Diesen wichtigen Gedanken, den ich hier nur kurz andeuten konnte, vertraue ich eurer persönlichen Betrachtung und Erfahrung an.
Zugleich aber erinnere ich daran, daß die Kirche neben Ehe und Familie noch eine zweite Lebensweise anerkennt und hochschätzt, in der ebenfalls die personalen Werte von Menschen an diese Welt weitergeschenkt und so an Gott, den Schöpfer, dankend und lobend zurückgeschenkt werden: Ich meine das Ordensleben von Männern und Frauen, die sich vor Gott und für Gottes Reich freiwillig zu einem Leben in Ehelosigkeit, Armut und Gehorsam entscheiden.
Damit wende ich mich heute besonders den Ordensschwestern zu, die am Generalkapitel ihrer Gemeinschaft der Franziskanerinnen von Dillingen teilnehmen. Herzlich willkommen bei dieser Audienz!
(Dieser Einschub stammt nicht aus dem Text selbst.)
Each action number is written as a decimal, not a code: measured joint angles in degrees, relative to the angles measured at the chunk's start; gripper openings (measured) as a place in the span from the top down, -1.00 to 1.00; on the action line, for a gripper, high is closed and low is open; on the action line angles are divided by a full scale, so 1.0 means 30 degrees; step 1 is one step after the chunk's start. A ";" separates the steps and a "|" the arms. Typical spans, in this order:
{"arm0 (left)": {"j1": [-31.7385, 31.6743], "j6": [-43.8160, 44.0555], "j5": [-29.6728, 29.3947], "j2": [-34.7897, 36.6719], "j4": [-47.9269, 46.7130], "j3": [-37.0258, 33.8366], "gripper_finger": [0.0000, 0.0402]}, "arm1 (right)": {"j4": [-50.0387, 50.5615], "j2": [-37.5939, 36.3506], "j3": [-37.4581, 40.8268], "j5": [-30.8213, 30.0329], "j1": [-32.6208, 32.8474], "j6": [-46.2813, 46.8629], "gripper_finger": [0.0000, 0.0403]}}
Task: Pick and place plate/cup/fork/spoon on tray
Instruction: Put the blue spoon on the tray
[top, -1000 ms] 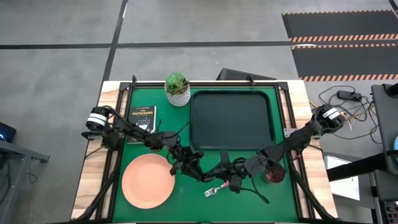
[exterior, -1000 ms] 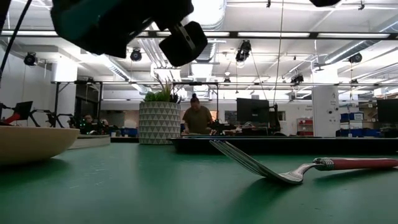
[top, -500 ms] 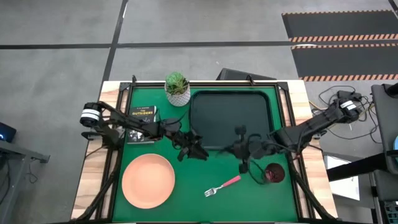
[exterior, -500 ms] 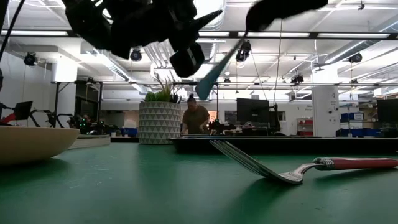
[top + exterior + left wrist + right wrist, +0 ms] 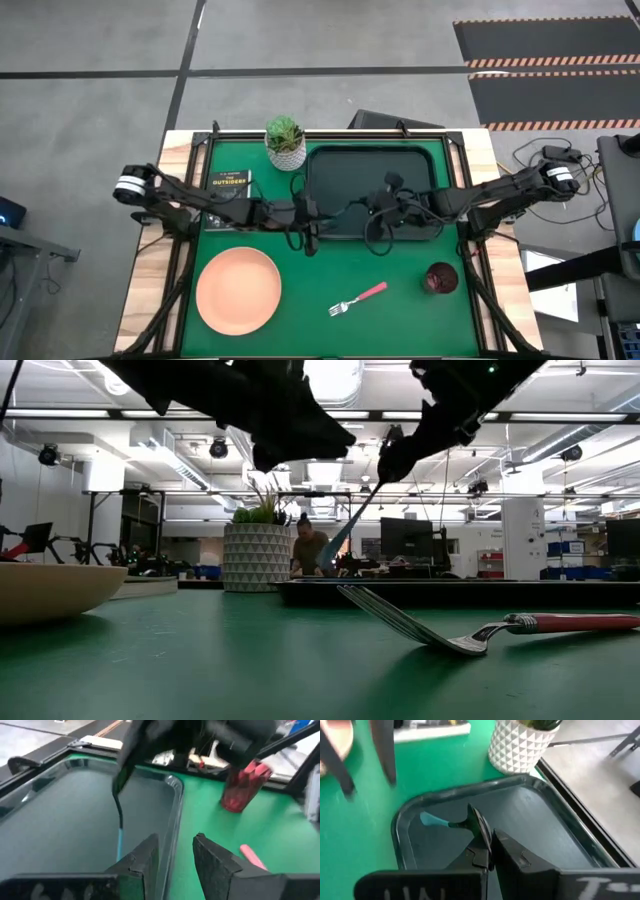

Ich beglückwünsche euch zur neuen Fassung der Regel der Brüder und Schwestern des Regulierten Dritten Ordens des heiligen Franziskus. Vertieft euch durch Gebet und Gesprächt durch Studium und Gewissenserforschung in diesen wertvollen Text und meßt daran eure besonderen Konstitutionen und vor allem das konkrete Leben eurer Schwestern in vier Erdteilen. Der Herr segne all euer ehrliches Bemühen und schenke euch Kraft und Freude in seiner Nachfolge unter dem bleibenden Vorbild der Heiligen Franziskus und Klara.
Zusammen mit euch grüße ich noch einmal in aufrichtiger Verbundenheit alle Besucher deutscher Sprache.